Abraham Lincoln: Vampire Hunter: blood-sucking, irony and not much else

OK, so the filmmakers turned the most revered statesman of the 19th Century into an action hero.  I am a Lincoln buff, and I chose not to be offended and to go with it, but…  Seth Grahame-Smith adapted the screenplay from his best-selling novel about Abe avenging his mother by running amok through the vampires with a silver-edged axe. 

Abraham Lincoln: Vampire Hunter  has two things going for it.  The first is vampire-killing action scenes and lots of ’em.  The second is the silly irony of putting Abraham Lincoln in a vampire movie.  The silliness is enhanced by the vampire-killing Lincoln being as stiff and humorless as the marble statue in the Lincoln Memorial.  (The real Lincoln was earthy, down-to-earth and very funny.)

Unfortunately, that’s just not enough.  I’ll save you some time and give you the abridged version.  Vampire pops up, gets killed by Abe.  Repeat.

3D or not 3D?  If you MUST see this movie, eschew the extra cost and see it in 2D.

 

 

Coming up on TV: She Freak

She's lookin' for trouble and she's gonna find it

Turner Classic Movies is airing a real guilty pleasure of mine on March 16:  She Freak from 1967.  A nasty and manipulative skank mistreats all the slimeballs in a carnival until they disfigure her and she becomes the unwilling monster star of the sideshow.  It’s fun to mock the lame-o acting, the dim dialogue and the low, low, low budget.

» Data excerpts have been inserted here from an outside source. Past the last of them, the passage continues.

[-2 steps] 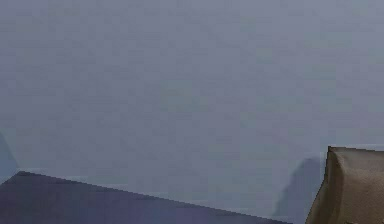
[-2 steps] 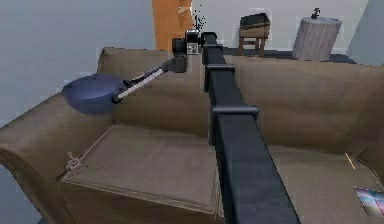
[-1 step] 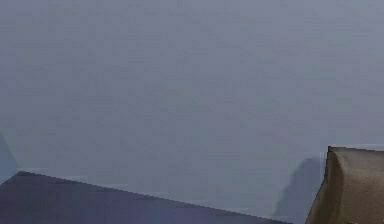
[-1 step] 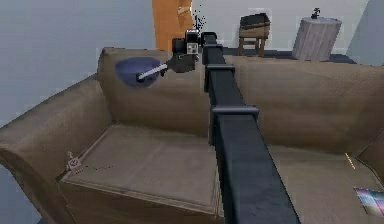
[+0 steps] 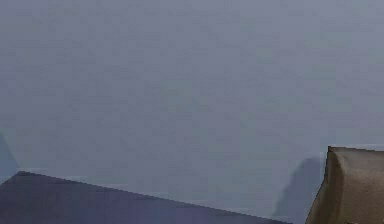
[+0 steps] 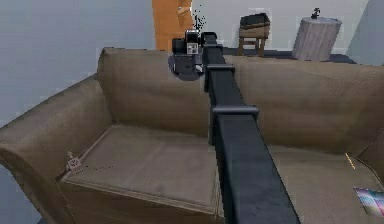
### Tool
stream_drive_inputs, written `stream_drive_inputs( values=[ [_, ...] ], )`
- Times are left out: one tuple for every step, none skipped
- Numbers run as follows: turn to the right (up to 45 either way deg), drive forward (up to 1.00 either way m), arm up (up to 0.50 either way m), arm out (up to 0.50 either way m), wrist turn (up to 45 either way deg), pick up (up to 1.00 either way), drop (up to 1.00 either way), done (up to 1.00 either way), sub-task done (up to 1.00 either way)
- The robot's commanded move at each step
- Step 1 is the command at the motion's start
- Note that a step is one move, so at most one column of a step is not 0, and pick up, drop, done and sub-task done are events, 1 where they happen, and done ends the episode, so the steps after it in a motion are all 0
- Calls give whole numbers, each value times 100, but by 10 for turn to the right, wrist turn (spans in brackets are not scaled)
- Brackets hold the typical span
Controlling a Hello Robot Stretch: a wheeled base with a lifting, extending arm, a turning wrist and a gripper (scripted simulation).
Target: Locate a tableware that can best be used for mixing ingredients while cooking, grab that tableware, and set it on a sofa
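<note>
At the arm's far end in the arm side view, a dark grey rounded thing (image 6: 184,68) sits right at the gripper (image 6: 180,55), seen against the top of the sofa's backrest. Its shape is too small and blurry to call it a bowl with any certainty. I cannot tell whether it hangs free or rests on the backrest, so I cannot tell whether the gripper holds anything. How far apart the fingers stand cannot be made out either.

The arm (image 6: 240,140) is a dark square bar that reaches up from the bottom edge, across the seat cushions, to the backrest. The sofa (image 6: 130,100) is brown, with a rounded armrest at the view's left.

A small pale wiry thing (image 6: 72,160) lies on the left seat cushion near the armrest. On the right cushion there is a thin yellow stick (image 6: 350,158), and a flat bluish thing (image 6: 368,200) lies at the bottom right corner.

Beyond the backrest stand an orange panel (image 6: 168,22), a small wooden stool (image 6: 255,35) with something dark on top, and a pale grey cylinder (image 6: 318,40).

The forward view's wall (image 5: 190,90) is plain blue-grey, with dark floor (image 5: 70,200) at the lower left and a brown sofa corner (image 5: 355,185) at the lower right.
</note>
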Motion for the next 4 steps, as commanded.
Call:
stream_drive_inputs(
  values=[
    [0,0,0,0,240,0,0,0,0],
    [0,0,-24,0,0,0,0,0,0],
    [0,0,-32,0,0,0,0,0,0],
    [0,0,0,0,0,0,100,0,0]
  ],
)
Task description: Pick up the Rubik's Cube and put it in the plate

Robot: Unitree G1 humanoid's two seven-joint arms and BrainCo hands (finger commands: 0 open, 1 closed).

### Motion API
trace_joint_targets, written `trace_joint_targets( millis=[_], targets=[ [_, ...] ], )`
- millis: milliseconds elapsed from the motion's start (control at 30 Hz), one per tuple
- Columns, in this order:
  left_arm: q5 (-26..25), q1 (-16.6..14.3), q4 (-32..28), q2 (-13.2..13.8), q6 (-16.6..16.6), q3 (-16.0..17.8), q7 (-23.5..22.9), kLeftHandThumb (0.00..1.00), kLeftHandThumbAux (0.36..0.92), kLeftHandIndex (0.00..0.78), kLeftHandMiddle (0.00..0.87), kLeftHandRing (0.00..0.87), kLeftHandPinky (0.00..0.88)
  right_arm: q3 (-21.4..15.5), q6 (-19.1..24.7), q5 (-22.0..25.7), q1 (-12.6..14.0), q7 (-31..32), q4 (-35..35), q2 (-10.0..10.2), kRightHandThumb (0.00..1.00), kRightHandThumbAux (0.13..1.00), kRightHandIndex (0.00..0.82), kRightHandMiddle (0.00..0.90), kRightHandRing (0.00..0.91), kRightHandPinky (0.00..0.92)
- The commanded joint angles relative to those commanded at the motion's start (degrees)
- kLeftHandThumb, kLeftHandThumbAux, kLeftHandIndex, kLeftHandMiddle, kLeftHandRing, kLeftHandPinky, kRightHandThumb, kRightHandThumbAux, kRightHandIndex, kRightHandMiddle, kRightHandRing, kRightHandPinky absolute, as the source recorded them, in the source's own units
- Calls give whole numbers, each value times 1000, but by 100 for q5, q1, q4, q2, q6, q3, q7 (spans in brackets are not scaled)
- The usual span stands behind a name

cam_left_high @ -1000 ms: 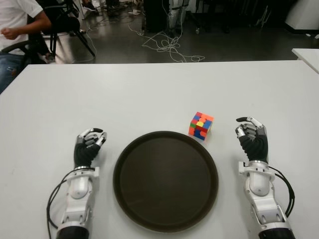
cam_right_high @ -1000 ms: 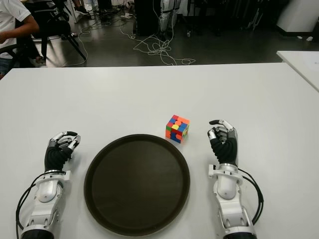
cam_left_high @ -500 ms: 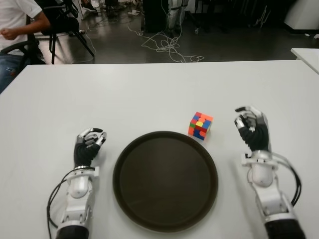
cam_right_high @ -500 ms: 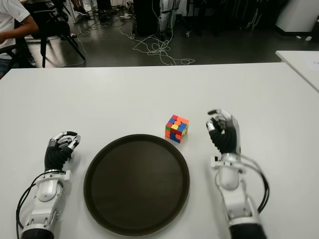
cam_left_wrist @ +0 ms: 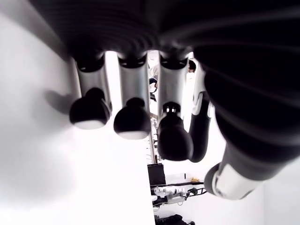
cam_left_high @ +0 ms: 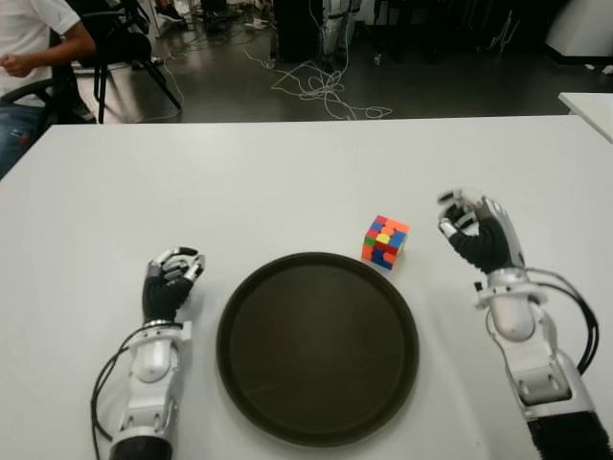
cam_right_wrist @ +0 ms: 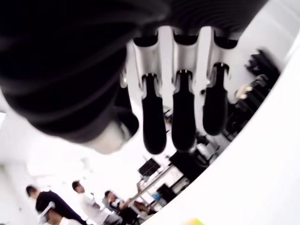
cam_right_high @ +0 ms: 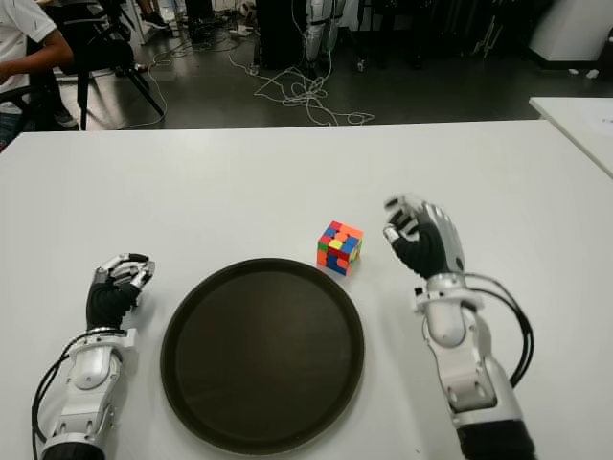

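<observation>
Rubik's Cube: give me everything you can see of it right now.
The Rubik's Cube is a scrambled, plastic-looking cube showing orange, red, yellow, blue and green stickers. It sits flat on the white table, turned with a corner toward the camera, just beyond the dark round plate at its far right rim. Nothing holds it; the right robot hand hovers to its right, apart.

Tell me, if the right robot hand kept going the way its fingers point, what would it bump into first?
Probably the Rubik's Cube. The right robot hand is raised beside it, empty, fingers leaning toward the cube with bare table between. Its height is hard to judge, so it might pass just over.
</observation>
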Motion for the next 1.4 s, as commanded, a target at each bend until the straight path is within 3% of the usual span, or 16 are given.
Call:
trace_joint_targets(
  millis=[167,400,967,1400],
  targets=[
    [4,-20,36,13,-20,0,-28,704,708,442,808,831,816,52,10,-119,-131,265,-84,-218,12,790,42,64,79,122],
    [-22,-30,15,19,105,14,-48,704,708,442,808,831,816,129,34,-198,-256,469,-130,-341,0,801,3,11,20,63],
    [129,-34,29,107,133,-84,-47,705,708,442,802,821,802,310,238,-555,-436,792,-182,-545,0,787,0,0,0,13],
    [206,-58,145,123,35,-121,91,704,708,442,804,823,803,546,697,-979,-594,1398,-400,-761,0,765,0,0,0,0]
  ],
)
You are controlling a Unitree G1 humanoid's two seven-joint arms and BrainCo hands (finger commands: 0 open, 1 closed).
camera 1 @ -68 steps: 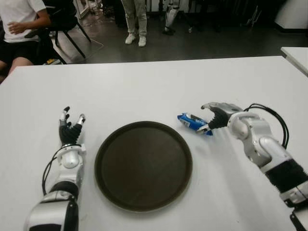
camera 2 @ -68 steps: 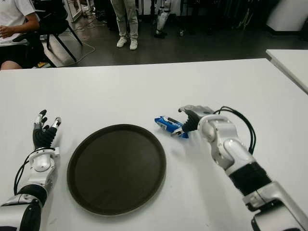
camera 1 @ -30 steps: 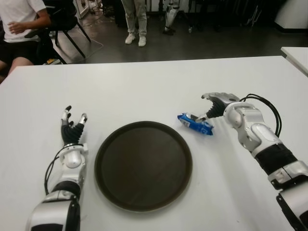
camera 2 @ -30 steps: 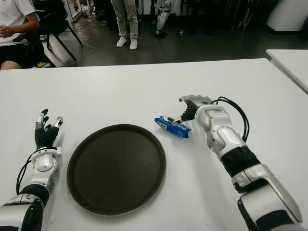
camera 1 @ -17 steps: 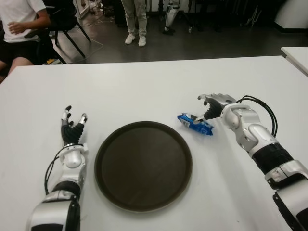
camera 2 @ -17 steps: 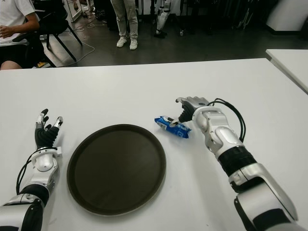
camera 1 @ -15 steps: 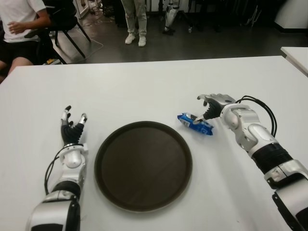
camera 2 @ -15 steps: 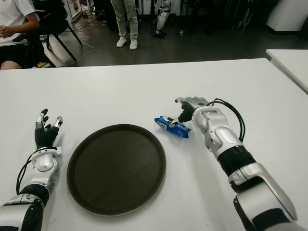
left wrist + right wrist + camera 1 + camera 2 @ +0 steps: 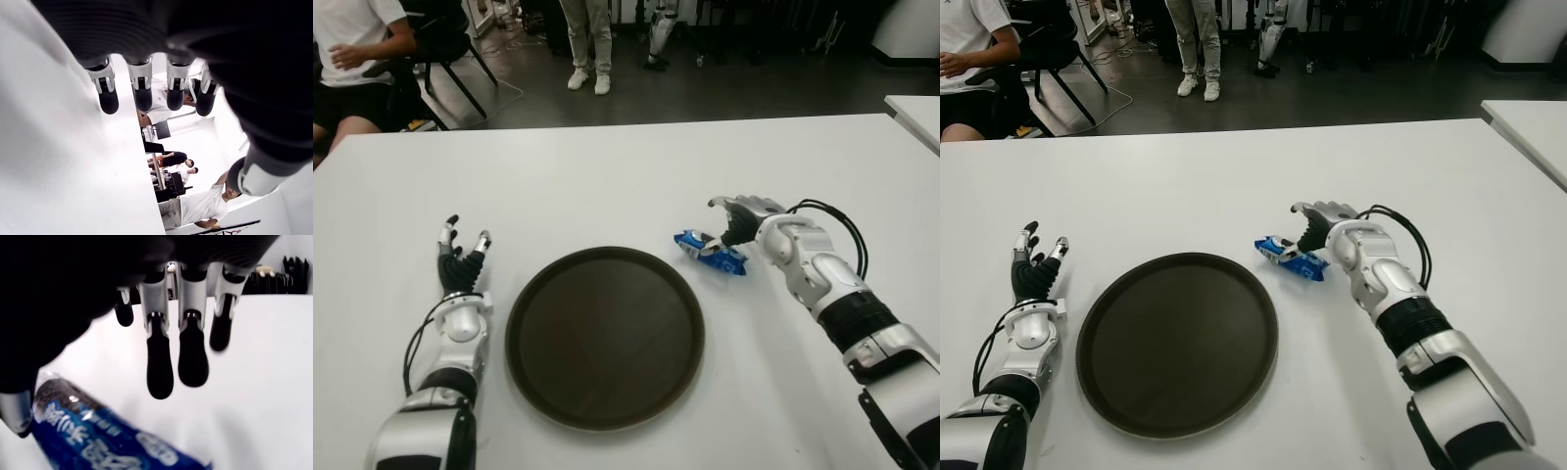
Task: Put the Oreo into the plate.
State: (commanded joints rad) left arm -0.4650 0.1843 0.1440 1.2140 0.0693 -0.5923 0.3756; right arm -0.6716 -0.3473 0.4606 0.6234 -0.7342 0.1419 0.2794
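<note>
The Oreo pack, a blue wrapper, lies flat on the white table just right of the dark round plate. My right hand is at the pack's far right end, fingers arched over it. In the right wrist view its fingers hang straight above the Oreo pack with a gap below them, and nothing is grasped. The plate holds nothing. My left hand shows left of the plate, its fingers spread and holding nothing.
A person sits on a chair beyond the table's far left corner. Another person's legs stand behind the far edge. A second white table shows at the far right.
My right hand has slid left, coming over the far end of the Oreo pack. The pack, the plate and my left hand have stayed where they were.
</note>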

It’s also a time capsule – with real 1967 carnival crowds in Bakersfield, Sacramento and Los Angeles.   You may recognize the diner-in-the-middle-of-nowhere because it was filmed at Piru, California (look it up on a map), where at least 50 movies have been filmed.

Look for Bill McKinney  (famed for the infamous “Squeal like a pig” scene in Deliverance) as Steve St. John.

a 79-year-old scary treat for Halloween weekend

Director Tod Browning and his cast of FREAKS

Bad things happen at the circus.  And bad things happen in Freaks.  This is one of the most unsettling horror films, because it was filmed in 1932 with real circus freaks.  If you have teenagers jaded by today’s empty horror flicks, this will knock them for a loop.  Only 64 minutes. Available on DVD and often televised around Halloween.